Your job is to transcribe the material exactly, every line included.

━━━

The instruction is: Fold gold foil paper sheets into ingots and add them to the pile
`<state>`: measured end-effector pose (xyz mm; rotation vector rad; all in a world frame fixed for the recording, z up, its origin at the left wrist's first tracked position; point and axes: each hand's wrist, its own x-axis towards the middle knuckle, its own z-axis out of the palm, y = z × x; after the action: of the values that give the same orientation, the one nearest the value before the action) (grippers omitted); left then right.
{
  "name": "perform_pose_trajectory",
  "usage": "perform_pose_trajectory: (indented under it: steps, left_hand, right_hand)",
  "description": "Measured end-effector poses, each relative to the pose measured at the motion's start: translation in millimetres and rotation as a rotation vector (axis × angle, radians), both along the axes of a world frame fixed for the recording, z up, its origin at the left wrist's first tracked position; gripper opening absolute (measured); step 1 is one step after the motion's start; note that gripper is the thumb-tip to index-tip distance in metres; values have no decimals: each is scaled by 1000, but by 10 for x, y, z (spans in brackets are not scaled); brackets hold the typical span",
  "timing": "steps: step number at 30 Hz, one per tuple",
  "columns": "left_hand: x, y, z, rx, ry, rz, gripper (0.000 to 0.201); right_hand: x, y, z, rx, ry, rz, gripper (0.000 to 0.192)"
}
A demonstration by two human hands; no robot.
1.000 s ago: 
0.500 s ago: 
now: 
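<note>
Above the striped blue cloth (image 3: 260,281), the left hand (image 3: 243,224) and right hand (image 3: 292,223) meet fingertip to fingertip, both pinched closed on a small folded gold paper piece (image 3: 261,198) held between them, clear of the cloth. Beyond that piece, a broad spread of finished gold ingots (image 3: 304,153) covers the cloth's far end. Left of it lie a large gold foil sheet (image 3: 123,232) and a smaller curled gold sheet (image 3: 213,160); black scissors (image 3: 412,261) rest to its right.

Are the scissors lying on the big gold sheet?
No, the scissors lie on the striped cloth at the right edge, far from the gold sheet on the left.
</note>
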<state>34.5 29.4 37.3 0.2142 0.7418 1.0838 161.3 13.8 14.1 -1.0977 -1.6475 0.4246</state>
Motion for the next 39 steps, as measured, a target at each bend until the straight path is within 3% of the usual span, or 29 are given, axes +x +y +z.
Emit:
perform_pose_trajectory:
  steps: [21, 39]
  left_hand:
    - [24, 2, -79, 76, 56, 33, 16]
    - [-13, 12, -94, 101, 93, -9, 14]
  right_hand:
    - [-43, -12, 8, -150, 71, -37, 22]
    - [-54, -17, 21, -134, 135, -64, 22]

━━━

* _Output of the exercise_
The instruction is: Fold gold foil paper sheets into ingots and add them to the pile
`<state>`: measured end-effector pose (xyz mm; rotation vector rad; all in a world frame fixed for the recording, z up, its origin at the left wrist's first tracked position; point and axes: each hand's wrist, its own x-axis towards the middle knuckle, its own z-axis out of the palm, y = z × x; after the action: of the values that give the same orientation, the one nearest the value before the action) (grippers omitted); left then right.
{
  "name": "perform_pose_trajectory",
  "usage": "perform_pose_trajectory: (indented under it: steps, left_hand, right_hand)",
  "description": "Measured end-effector poses, each relative to the pose measured at the motion's start: translation in millimetres and rotation as a rotation vector (axis × angle, radians), both along the axes of a world frame fixed for the recording, z up, its origin at the left wrist's first tracked position; gripper opening absolute (measured); step 1 is one step after the motion's start; note that gripper is the thumb-tip to index-tip distance in metres; values have no decimals: each is scaled by 1000, but by 10 for x, y, z (spans in brackets are not scaled); brackets hold the typical span",
  "timing": "steps: step number at 30 Hz, one per tuple",
  "columns": "left_hand: x, y, z, rx, ry, rz, gripper (0.000 to 0.201); right_hand: x, y, z, rx, ry, rz, gripper (0.000 to 0.192)"
}
A demonstration by two human hands; no robot.
1.000 s ago: 
0.500 s ago: 
now: 
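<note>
Above the striped blue cloth (image 3: 260,281), the left hand (image 3: 243,224) and right hand (image 3: 292,223) meet fingertip to fingertip, both pinched closed on a small folded gold paper piece (image 3: 261,198) held between them, clear of the cloth. Beyond that piece, a broad spread of finished gold ingots (image 3: 304,153) covers the cloth's far end. Left of it lie a large gold foil sheet (image 3: 123,232) and a smaller curled gold sheet (image 3: 213,160); black scissors (image 3: 412,261) rest to its right.

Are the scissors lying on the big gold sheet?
No, the scissors lie on the striped cloth at the right edge, far from the gold sheet on the left.
</note>
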<state>34.5 29.4 37.3 0.2142 0.7418 1.0838 161.3 13.8 14.1 -1.0977 -1.6475 0.4246</state>
Motion for the next 39 steps, as measured, a target at each bend until the straight path is within 3% of the usual span, or 29 are given, axes +x +y +z.
Emit:
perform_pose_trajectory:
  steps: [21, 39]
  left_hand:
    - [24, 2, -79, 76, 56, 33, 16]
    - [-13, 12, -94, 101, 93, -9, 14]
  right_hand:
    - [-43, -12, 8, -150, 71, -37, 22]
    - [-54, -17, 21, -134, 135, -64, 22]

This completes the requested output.